_Work task_:
Within the entries below, the lines from the one with "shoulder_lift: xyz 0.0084" through the one with "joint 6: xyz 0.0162" are to be set down exactly, both ends kept.

_Data extract_:
▼▼▼

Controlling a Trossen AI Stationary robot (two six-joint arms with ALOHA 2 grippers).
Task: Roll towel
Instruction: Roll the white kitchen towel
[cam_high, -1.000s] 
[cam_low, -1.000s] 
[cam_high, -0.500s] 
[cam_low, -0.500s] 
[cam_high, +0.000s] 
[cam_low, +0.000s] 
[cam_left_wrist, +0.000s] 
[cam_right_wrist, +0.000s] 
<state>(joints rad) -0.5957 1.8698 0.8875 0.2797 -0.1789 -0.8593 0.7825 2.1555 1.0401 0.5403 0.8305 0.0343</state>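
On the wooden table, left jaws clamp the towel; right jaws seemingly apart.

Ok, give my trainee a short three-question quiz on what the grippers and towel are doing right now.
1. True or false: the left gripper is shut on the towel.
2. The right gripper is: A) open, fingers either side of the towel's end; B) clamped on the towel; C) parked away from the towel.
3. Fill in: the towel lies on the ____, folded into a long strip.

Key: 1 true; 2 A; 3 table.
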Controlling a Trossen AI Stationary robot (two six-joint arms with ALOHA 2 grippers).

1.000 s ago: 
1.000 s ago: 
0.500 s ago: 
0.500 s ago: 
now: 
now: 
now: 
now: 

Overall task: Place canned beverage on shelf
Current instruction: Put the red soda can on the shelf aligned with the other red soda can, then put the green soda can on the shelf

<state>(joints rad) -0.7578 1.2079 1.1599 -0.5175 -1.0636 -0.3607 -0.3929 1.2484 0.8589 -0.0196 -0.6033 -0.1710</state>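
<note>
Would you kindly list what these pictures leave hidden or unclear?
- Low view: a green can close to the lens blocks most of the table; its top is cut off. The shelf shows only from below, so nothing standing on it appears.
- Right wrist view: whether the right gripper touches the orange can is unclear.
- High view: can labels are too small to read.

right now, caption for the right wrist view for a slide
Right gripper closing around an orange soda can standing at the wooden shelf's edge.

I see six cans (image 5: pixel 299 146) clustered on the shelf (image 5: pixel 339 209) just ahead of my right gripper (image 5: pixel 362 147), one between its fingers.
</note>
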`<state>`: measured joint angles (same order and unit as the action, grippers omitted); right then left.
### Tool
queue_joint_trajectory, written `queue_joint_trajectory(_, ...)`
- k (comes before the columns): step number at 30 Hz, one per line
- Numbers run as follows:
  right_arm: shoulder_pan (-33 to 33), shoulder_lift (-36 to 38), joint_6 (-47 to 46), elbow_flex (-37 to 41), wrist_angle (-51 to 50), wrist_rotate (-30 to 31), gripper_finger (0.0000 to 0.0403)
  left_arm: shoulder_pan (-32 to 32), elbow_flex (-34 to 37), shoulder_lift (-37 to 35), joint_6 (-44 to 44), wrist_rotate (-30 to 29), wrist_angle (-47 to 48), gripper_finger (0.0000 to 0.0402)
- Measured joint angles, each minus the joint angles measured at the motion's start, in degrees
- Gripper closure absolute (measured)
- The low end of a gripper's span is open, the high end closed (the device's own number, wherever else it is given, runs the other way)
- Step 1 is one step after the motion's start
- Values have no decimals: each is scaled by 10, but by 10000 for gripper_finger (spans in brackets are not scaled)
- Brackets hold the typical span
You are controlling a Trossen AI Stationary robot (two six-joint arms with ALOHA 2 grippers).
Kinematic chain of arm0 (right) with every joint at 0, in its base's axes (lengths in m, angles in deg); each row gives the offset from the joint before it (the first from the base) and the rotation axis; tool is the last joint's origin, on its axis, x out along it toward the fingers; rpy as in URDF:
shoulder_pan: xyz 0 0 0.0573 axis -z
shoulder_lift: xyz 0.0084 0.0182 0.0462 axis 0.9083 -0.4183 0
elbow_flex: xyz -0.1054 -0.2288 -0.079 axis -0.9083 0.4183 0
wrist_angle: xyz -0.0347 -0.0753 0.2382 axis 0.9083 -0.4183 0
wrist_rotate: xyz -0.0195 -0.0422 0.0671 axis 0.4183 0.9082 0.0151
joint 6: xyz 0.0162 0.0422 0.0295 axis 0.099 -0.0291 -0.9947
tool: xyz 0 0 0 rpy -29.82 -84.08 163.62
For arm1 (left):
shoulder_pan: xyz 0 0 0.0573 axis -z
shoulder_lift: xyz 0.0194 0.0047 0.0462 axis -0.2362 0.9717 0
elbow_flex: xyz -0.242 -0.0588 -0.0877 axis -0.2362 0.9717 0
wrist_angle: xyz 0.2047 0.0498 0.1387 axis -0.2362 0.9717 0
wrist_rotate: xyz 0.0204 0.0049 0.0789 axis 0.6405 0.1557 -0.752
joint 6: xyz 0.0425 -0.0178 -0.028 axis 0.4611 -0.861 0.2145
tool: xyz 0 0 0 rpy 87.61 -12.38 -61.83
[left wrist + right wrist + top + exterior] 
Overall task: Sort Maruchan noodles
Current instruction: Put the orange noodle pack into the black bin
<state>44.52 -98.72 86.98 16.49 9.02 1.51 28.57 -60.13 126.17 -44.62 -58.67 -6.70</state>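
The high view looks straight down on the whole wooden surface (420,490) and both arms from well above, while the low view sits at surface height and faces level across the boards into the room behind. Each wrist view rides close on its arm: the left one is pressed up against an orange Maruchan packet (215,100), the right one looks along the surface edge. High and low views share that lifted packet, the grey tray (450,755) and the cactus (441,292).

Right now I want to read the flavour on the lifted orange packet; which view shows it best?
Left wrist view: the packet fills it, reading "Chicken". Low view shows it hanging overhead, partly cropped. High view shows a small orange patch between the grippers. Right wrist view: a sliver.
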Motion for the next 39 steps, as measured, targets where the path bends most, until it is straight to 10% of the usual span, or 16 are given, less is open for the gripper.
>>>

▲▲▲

_Exercise response_:
shoulder_lift: xyz 0.0084 0.0182 0.0462 axis 0.9083 -0.4183 0
elbow_flex: xyz -0.1054 -0.2288 -0.079 axis -0.9083 0.4183 0
wrist_angle: xyz -0.0347 -0.0753 0.2382 axis 0.9083 -0.4183 0
wrist_rotate: xyz -0.0195 -0.0422 0.0671 axis 0.4183 0.9082 0.0151
joint 6: xyz 0.0162 0.0422 0.0295 axis 0.099 -0.0291 -0.9947

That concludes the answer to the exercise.